Padture penned one of three commentaries for the aerospace-centered issue of Nature Materials. Padture’s article, “Advanced structural ceramics in aerospace propulsion,” details the vital role of advanced structural ceramics in ever-advancing vehicle propulsion systems.

Padture’s commentary discusses thermal barrier coatings for superalloys, ceramic matrix composites as superalloy replacements, and thermal and environmental barrier coatings for ceramic matrix composites—all of which are major areas of active research into aerospace materials.

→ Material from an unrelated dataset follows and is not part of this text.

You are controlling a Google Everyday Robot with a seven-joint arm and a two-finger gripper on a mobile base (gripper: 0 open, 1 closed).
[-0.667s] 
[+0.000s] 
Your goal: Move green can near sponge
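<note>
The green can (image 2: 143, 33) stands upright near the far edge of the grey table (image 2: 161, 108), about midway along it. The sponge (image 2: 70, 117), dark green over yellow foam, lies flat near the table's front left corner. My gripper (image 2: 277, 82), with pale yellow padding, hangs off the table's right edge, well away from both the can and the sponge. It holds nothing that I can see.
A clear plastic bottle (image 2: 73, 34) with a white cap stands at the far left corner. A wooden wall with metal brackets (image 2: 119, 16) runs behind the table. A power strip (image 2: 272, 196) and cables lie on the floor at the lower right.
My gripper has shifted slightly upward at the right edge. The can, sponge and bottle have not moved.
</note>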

Although thermal barrier coatings have drastically increased maximum temperatures in the hottest parts of gas-turbine engines—increasing efficiency and performance and cleaning up exhaust—these thin ceramic layers are not without limitations, Padture writes in the article.

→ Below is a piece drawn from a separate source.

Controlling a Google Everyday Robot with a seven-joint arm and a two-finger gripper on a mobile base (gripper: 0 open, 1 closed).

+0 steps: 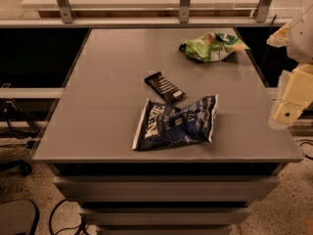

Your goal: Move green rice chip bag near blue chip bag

As temperature demands continue to rise, the go-to thermal barrier coating material 7YSZ is starting to fall short. So the aerospace industry needs new materials with lower thermal conductivities and better resistance to environmental challenges like volcanic ash—and these needs are catalyzing the search for alternative materials.

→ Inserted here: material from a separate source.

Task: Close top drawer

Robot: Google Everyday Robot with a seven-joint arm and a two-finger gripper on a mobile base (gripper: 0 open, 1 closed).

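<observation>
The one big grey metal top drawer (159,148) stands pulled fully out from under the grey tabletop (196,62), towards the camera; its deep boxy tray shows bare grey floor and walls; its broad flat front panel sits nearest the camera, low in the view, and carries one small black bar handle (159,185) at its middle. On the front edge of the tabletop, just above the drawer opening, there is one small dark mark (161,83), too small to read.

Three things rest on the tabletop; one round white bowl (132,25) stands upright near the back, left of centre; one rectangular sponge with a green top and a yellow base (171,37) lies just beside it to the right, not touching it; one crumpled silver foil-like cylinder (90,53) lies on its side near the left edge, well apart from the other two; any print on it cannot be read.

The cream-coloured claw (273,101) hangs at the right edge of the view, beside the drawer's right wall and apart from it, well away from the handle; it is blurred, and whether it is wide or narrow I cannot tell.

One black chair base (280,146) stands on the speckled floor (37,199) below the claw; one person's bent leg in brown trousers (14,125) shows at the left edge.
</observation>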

But, as aforementioned, finding the perfect new material is no simple task. So current efforts are instead looking to multilayer or multiphase coatings to achieve what a single material cannot on its own.

Although research on thermal barrier coatings are pushing these materials to withstand hotter temperatures, however, the superalloy materials that barrier coatings protect haven’t had the same luxury.

Padture writes, “As a consequence, the temperature-capability gap between TBCs and superalloys is widening. This necessitates more aggressive cooling to allow higher gas temperatures, but without a commensurate increase in the specific engine power that results in rising inefficiency losses. The only way to address this issue is to use materials with inherently higher temperature capabilities.”

And when it comes to higher temperature capabilities, ceramics definitely have the upper hand.

The integration of ceramic matrix composites in commercial jet engines this year demonstrates just a small fraction of the potential these materials hold for revolutionizing the aerospace industry.

Despite their awesome properties, however, one significant problem with CMCs is figuring out how to join them to other materials. Here Padture taps into the potential of integrated ceramic textile structures (ICTS), a new paradigm that uses computationally designed preforms to meet component needs.

A mesh of textiles, math, ceramics, and mechanics, ICTS uses computational design to build components based on specific required parameters, while taking into account physical properties and materials knowledge. By employing a ‘smart’ design of material components, ICTS can develop hollow and thin preforms that translate into stronger and lighter parts by reducing porosity.

“ICTSs are in their infancy, but the prospect of lightweight, thin-walled components that can outperform their metallic and 2-D CMC counterparts, while requiring less cooling, is indeed enticing,” Padture writes.

So how does one design entirely new materials to withstand these incredibly demanding environments?

The research community needs experimentally validated models to be able to predict how newly designed materials—such as multilayered and multiphase materials—will behave in realistic engine conditions, Padture writes. Modeling, and subsequent experimental validation, will guide materials discovery through the unique challenges posed by aerospace applications.

But, even with the incredible challenges, Padture is optimistic about how advanced ceramics fit into the equation.

“Materials remain the bottleneck in realizing many of our aerospace aspirations, but this also presents a fountainhead of opportunities for materials discovery, and for innovations in design and manufacturing. In fulfilling those aspirations, advanced structural ceramics will undoubtedly play a crucial role.”

The open-access commentary article, published in Nature Materials, is “Advanced structural ceramics in aerospace propulsion.”